La narradora es Ma-chan, desde cuyo punto de vista lo vemos todo. Es de una ecuanimidad casi patológica, e incluso los malvados merecen a sus ojos una reflexión. Sus padres se han ido a Estados Unidos a pasar una temporada y ella se ha quedado sola cuidando de su hermano mayor, Eeyore, que padece algún tipo de retraso mental pero está dotado para la música, y su hermano menor, O-chan, que está preparando sus exámenes, por ciencias, para entrar en la universidad de Tokio. El padre es un famoso escritor, identificado sólo la inicial K, que sufre ocasionales ataques de depresión, que sólo puede aliviar escapando. Este último ha sido tan grave que incluso la madre se ha ido con él.
Ma-chan lo va apuntando todo en un diario, diario que luego descubrimos es precisamente el libro que estamos leyendo. En él anota las situaciones de todos los días, y los acontecimientos más o menos extraordinarios: funerales, capturas de violadores, encuentros con personajes más o menos siniestros, el reparto de octavillas por la situación en Polonia… También reflexiona sobre su hermano mayor, analiza obras (hay largas discusiones sobre Stalker y Céline), considera la situación de su hermano menor, las labores de su madre y el tremenda figura de su padre. Así, poco a poco, van surgiendo los caracteres de todos ellos. Sobre todo del padre, que Ma-chan va dibujando en la distancia.

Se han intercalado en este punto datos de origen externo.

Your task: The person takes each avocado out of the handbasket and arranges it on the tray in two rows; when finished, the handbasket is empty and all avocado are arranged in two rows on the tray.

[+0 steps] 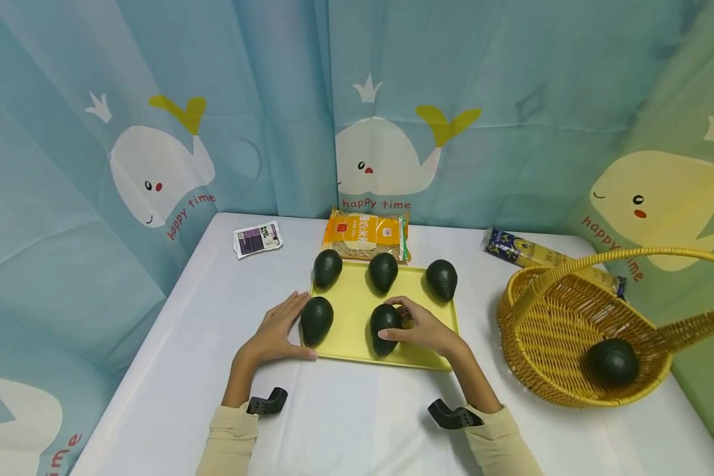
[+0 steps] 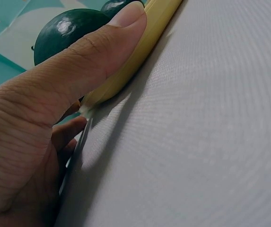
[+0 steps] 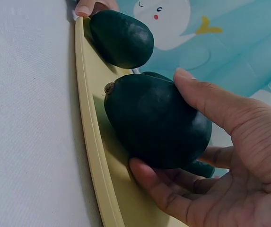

Tengo la tentación de decir que el libro está escrito desapasionadamente. Pero no es cierto. Es todo lo contrario. Ma-chan y todos los miembros de su familia invierten mucha pasión en todo lo que hacen, pero esa pasión se manifiesta con esa serenidad que simultáneamente me resulta tan atractiva y tan curiosa. Pasan cosas, pero es un poco como si no pasasen, o como si sólo importasen en la medida en que afectan al carácter interno de cada uno. Sea como sea, el estilo de la obra es perfecto. Y me hace sentir una envidia brutal. Ni siquiera entiendo cómo lo hace. No es que me sepa incapaz de escribir frases que logren ese efecto, es que ni siquiera sé cómo lo ha hecho Oë.
Curiosamente, hay varias referencias a la ciencia ficción. La protagonista describe uno de sus estados mentales como «robotizarse». Así mismo, hay toda una sección titulada «niños abandonados de este planeta», donde, partiendo de la situación personal de los hermanos, se acaba concluyendo que todos somos niños abandonados en este mundo. Ya he citado Stalker, con alguna referencia a la novela, que sirve para conectar con una reflexión continua sobre el cristianismo.
Quizá alteridad sea la palabra que busco. No lo sé.
Un detalle curioso. Cuando compré este libro lo empecé a leer y lo dejé al poco tiempo porque me resultaba imposible. Hace poco lo volví a coger, lo empecé a leer y me enganchó precisamente el estilo que en su día me había repelido. Una vez terminado, me parece un retrato minucioso del ser humano. No sé si cambié yo o cambió el libro.
Éste es uno de mis 50 libros de 2004.